## Description of the task
Give back every line of the material below that has the string "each".

________

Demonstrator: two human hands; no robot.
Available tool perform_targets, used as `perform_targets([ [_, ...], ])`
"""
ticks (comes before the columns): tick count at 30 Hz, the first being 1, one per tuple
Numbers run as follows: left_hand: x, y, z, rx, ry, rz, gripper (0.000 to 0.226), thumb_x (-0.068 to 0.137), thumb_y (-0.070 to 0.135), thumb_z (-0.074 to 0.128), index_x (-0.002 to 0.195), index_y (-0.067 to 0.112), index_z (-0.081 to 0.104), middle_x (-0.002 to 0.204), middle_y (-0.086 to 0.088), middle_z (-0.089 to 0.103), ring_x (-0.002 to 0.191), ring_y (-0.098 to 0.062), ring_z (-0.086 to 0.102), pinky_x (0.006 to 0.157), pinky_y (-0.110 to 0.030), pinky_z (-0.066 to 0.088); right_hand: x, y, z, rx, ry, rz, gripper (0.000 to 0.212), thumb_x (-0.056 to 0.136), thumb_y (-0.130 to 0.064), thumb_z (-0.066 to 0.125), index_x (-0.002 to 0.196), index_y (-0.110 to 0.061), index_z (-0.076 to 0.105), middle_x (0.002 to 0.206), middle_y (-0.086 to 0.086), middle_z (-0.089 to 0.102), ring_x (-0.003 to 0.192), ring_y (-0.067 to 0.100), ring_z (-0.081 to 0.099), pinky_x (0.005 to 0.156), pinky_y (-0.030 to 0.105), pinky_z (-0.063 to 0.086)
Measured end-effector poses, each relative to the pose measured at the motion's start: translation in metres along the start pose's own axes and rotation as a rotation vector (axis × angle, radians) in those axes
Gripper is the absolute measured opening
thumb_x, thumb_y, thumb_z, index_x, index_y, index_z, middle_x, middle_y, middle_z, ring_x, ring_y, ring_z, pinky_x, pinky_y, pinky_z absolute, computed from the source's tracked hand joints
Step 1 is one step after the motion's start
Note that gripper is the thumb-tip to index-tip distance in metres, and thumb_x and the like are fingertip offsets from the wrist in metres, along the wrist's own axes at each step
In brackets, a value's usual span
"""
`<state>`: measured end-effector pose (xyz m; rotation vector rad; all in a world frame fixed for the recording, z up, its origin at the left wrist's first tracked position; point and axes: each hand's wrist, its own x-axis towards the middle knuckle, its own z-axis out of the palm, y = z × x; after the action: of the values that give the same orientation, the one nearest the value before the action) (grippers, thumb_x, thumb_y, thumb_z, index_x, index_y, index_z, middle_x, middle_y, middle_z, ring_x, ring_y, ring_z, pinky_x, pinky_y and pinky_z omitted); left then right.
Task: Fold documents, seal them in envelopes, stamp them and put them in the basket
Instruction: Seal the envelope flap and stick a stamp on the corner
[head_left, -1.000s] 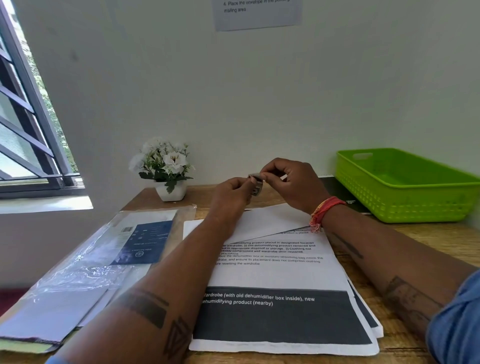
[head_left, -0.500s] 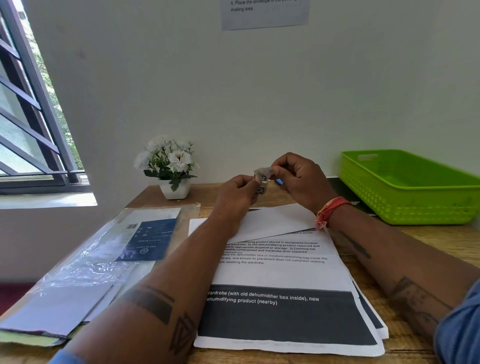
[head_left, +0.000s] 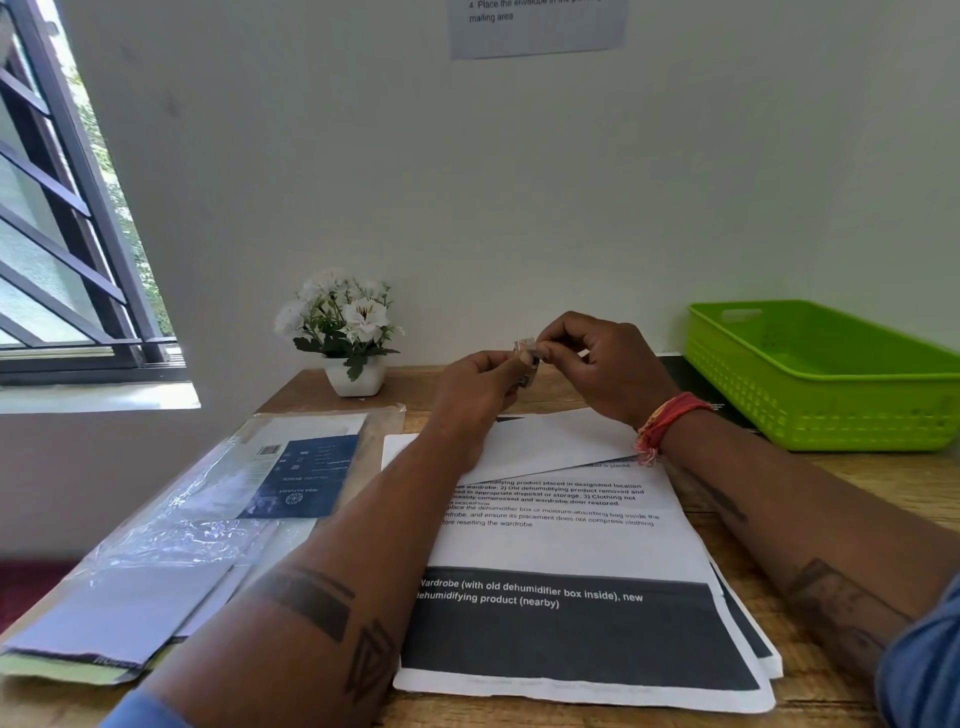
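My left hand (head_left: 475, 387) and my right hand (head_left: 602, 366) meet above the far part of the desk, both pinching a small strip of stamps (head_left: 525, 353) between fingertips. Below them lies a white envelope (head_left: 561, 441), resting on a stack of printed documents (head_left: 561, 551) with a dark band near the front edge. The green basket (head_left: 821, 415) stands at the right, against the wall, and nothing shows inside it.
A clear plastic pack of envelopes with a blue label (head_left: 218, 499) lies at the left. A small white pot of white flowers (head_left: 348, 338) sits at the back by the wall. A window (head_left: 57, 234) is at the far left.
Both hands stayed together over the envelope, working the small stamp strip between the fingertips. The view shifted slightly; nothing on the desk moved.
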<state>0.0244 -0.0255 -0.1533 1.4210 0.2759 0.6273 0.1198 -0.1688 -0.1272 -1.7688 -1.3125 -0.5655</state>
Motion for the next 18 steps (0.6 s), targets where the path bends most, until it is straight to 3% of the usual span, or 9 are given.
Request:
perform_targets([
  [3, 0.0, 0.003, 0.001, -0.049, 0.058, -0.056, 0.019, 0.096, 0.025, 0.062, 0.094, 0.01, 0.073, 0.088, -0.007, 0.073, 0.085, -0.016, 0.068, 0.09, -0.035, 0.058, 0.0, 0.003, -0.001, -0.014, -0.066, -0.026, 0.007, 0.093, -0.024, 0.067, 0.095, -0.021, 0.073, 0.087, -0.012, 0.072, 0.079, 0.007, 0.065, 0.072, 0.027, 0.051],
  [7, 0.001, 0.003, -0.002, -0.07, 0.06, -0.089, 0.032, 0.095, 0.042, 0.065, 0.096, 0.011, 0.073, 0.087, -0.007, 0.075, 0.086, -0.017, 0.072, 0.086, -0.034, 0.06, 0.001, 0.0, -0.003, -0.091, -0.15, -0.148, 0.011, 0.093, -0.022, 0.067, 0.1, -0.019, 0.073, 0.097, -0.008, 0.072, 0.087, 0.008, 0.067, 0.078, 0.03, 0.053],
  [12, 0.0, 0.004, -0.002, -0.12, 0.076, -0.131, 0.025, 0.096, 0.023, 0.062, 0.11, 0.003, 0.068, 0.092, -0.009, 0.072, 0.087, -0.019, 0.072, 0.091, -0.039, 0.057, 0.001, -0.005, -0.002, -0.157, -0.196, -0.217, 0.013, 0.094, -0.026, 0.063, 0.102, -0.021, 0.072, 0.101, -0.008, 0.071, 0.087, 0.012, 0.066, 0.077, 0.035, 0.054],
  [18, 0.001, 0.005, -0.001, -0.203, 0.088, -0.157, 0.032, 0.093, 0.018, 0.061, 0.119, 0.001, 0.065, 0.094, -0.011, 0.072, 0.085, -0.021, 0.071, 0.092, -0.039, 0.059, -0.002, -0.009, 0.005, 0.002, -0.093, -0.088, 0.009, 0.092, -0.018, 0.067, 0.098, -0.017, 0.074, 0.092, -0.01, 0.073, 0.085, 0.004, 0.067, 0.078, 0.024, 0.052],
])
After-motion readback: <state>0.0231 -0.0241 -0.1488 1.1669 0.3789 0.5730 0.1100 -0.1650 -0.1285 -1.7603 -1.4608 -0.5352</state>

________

## Solution
Measured end-effector poses, each relative to the pose measured at the motion's start: translation in metres along the start pose's own axes and rotation as a rotation vector (axis × angle, radians) in those axes
Note that gripper is the thumb-tip to index-tip distance in metres, and thumb_x and the like are fingertip offsets from the wrist in metres, along the wrist's own axes at each step
`<state>`: measured end-effector pose (xyz m; rotation vector rad; all in a world frame fixed for the recording, z up, its origin at the left wrist's first tracked position; point and axes: each hand's wrist, its own x-axis towards the middle knuckle, its own z-axis out of the palm, y = z × x; after the action: of the values that give the same orientation, the one nearest the value before the action) (grippers, thumb_x, thumb_y, thumb_z, index_x, index_y, index_z, middle_x, middle_y, middle_z, ring_x, ring_y, ring_z, pinky_x, pinky_y and pinky_z omitted); left then right.

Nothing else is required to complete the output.